After leaving Tsuwabuki’s apartment, Sarasojuu falls into a funk that lasts for days. Sarasojuu can’t tell anyone what happened and is feeling very alone and sick about gender, sex and life.
A call to appear before the Emperor changes Sarasojuu’s attitude. Once again determined to live the life of a man, Sarasojuu appears before the Mikado and they discuss a massive engineering project – rerouting a river. The Mikado assigns Sarasojuu as project lead, and calls to Sarasojuu, asking about Suiren. The Mikado confirms that he’d like Suiren to be one of his women. Sarasojuu visits Suiren, who truthfully claims a distaste for men, but the Mikado makes it moot by appearing. Suiren runs away and Sarasojuu pretends to be Suiren, but the Mikado appears to see through the trick. Suiren’s case is taken up by the Onna Touguu, for whom Suiren serves as handmaiden, who pleads with the Mikado to not have to lose Suiren from her side.
Things are super awkward between Tsuwabuki and Sarasojuu, until Sarasojuu invites him to visit what they both know is his child. Sarasojuu concocts a plan to give Tsuwabuki and Shinohime alone time, and spends that time again tortured over what life there is for someone neither truly man or woman.
We turn away from this self-reflection and for one brief moment, see Sarasojuu rising to heights of skill as chief engineer of the river project. We see Sarasojuu’s leadership qualities, and the easy way Sarasojuu interacts with the men. For one moment, we see a happy Sarasojuu. But, upon visiting family, Sarasojuu is called to visit Shinohime, who is pregnant again and has morning sickness. Sarasojuu also becomes nauseous and is suddenly, horribly, shocked to think that she may be pregnant with Tsuwabuki’s child, as well.

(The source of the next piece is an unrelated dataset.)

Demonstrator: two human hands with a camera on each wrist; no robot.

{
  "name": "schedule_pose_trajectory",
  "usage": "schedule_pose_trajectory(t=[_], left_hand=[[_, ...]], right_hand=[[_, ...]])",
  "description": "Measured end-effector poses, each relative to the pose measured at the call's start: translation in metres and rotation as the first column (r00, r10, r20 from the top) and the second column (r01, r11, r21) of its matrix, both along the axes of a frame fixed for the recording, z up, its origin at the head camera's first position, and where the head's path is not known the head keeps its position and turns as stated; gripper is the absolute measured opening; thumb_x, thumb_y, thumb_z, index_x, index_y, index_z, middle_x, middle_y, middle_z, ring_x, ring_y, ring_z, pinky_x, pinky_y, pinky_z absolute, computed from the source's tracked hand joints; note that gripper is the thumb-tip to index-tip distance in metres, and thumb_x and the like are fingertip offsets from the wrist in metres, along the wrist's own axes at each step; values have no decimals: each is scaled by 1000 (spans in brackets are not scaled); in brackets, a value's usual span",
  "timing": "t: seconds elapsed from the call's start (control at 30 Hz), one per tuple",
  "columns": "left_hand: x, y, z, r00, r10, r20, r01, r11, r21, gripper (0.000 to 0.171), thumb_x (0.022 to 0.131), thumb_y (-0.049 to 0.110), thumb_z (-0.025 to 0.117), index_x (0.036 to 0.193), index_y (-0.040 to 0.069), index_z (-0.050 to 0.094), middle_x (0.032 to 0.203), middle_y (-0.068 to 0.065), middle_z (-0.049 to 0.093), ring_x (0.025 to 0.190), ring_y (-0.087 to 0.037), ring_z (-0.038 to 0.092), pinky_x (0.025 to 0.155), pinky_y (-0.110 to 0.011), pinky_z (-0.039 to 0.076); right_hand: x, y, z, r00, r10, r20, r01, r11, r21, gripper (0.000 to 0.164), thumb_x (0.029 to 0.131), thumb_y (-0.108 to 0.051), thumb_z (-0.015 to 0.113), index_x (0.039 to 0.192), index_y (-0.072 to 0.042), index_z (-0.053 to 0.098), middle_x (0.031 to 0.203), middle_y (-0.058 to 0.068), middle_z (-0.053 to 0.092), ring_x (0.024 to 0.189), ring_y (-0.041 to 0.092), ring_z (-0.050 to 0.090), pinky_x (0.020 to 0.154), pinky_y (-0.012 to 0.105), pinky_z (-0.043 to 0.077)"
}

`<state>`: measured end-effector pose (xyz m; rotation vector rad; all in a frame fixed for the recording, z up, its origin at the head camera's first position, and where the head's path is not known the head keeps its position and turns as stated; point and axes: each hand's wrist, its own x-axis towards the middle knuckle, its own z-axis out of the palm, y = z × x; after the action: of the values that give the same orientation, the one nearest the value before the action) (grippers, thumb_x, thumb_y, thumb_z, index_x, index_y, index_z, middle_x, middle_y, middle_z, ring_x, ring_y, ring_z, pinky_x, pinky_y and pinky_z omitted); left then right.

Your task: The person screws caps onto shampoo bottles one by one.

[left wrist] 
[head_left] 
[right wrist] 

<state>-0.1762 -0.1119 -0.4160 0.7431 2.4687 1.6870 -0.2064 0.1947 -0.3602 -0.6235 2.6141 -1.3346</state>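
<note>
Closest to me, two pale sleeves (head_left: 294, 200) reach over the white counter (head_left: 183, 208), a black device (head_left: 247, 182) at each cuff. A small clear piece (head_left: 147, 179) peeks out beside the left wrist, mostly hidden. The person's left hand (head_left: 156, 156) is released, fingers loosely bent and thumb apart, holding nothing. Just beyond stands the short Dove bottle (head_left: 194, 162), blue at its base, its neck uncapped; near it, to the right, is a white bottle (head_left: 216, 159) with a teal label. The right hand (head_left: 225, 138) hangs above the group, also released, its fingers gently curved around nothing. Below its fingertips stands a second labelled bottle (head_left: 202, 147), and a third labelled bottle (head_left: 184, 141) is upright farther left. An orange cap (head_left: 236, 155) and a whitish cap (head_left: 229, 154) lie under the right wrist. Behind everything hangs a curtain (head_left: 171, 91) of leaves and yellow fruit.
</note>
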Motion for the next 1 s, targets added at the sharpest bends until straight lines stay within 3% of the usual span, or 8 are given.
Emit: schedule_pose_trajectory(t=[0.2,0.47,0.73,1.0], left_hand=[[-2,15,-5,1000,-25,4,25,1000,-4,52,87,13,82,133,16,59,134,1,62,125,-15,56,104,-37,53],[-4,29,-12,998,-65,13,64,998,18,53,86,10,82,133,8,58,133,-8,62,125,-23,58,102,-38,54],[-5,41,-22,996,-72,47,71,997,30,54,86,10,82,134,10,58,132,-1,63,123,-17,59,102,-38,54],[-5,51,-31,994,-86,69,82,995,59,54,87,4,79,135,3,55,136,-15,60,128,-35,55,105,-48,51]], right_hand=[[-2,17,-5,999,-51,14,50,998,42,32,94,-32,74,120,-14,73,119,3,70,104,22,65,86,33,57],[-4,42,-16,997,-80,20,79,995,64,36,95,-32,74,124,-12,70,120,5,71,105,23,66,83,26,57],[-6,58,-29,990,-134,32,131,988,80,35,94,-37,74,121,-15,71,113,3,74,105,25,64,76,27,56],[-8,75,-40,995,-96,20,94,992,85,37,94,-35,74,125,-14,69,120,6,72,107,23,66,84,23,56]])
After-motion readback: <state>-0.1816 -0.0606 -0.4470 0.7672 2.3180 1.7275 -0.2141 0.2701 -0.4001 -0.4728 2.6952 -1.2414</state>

At the end of volume 3, I wasn’t yet sure whether this would be a comedy or a tragedy. Now, it looks like it’ll be a tragedy.I’m not surprised, but a girl can hope, can’t she?
We haven’t spent much time with Suiren, as a court woman’s life was much more sedate than a man’s in the Heian-kyo, but I imagine that Suiren often has similar doubts to Sarasojuu’s. There is a very sincere, very stark difference in men’s and women’s lives in this story. That both siblings have lived as their chosen gender this long is a good thing, but one just can’t see it ending well.
As always, the art is gorgeous. And Saito-sensei is not ignoring the issues of gender and sex conflicting, even with the confines of the story setting. Sarasojuu’s internal conflict reads very realistically to me. I constantly have to remind myself to breathe as I read this manga.
Art – 9
Story – 8
Characters – 9
Service – 3
LGBTQ – 6
Overall – 9
I’m really hoping there’s a happy ending out there, even if I can’t see how that would possibly happen. Breathe.
Volume 5 is already available! I must read it asap.